Les œuvres et les artistes
Gilbert Schlewer
Il privilégie l’utilisation de matériaux de récupération : restes de chantiers, objets issus de démolition ou déposés en déchetterie. Ces matériaux, détournés de leur fonction initiale, sont employés à l’état brut, ce qui le libère de son daltonisme. Ainsi, des cornières de renfort d’emballage de cageots de légumes deviennent les éléments constitutifs de triptyques optico-cinétiques, où la perception visuelle change selon l’angle de vue.
Le recours à ces matériaux impose les dimensions de chaque réalisation et les techniques nécessaires à leur mise en œuvre, tout en ouvrant de nouveaux champs d’investigation. Sa formation initiale, technique et mathématique, lui permet de s’adapter à une grande variété de supports : métal, bois, papier, béton, cheveu, coquille d’œuf…

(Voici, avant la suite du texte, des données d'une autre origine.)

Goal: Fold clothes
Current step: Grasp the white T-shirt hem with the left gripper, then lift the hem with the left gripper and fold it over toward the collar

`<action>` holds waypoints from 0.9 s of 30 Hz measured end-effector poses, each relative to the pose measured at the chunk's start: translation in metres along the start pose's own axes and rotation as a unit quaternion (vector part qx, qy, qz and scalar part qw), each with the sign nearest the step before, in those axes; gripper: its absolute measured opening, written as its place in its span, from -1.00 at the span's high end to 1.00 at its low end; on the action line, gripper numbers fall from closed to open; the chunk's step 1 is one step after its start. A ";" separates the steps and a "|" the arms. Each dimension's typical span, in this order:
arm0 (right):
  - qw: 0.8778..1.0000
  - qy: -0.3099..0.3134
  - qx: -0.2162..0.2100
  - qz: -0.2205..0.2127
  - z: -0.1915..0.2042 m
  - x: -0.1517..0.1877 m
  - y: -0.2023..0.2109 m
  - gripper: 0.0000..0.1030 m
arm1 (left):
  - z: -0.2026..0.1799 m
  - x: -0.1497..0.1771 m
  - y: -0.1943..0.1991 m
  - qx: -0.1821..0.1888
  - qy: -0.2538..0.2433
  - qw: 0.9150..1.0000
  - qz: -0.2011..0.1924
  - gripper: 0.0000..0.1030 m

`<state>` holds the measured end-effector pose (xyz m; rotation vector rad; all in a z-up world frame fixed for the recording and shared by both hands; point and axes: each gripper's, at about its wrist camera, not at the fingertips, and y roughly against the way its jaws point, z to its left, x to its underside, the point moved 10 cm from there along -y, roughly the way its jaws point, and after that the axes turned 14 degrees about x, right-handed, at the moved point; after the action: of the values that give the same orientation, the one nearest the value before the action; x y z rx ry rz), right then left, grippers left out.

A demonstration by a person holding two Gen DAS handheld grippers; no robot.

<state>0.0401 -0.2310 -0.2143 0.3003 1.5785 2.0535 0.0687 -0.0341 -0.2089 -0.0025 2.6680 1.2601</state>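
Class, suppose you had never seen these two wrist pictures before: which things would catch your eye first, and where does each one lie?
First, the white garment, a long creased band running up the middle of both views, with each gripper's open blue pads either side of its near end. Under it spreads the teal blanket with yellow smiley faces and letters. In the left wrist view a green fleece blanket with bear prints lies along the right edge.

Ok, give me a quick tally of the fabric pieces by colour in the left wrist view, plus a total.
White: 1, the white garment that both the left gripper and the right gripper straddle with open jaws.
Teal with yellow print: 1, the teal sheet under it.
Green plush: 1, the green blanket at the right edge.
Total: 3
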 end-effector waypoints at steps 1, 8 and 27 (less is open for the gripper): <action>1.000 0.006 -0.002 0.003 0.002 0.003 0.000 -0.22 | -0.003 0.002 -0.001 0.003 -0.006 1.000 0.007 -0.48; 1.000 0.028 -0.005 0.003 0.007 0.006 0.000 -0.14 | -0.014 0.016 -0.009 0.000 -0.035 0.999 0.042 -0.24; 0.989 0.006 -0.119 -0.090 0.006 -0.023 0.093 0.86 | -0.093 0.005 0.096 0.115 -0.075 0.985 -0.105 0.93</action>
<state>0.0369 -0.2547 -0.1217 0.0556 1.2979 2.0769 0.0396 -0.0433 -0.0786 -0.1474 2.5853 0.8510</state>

Il se laisse également inspirer par l’actualité et y répond par des œuvres intitulées « Lettre à… », adressées à ce qui a déclenché sa création. Par exemple, une exposition rétrospective consacrée à Kupka, au Grand Palais, lui a inspiré quatre lettres-hommages à l’artiste, réalisées sous forme de tableaux.
Dans le domaine de l’art optico-cinétique, ses références incluent Vasarely, pour ses combinaisons et trompe-l’œil, Tinguely, pour le monumental de ses sculptures en récup-art, et Agam, pour la polyvalence optique d’un même espace.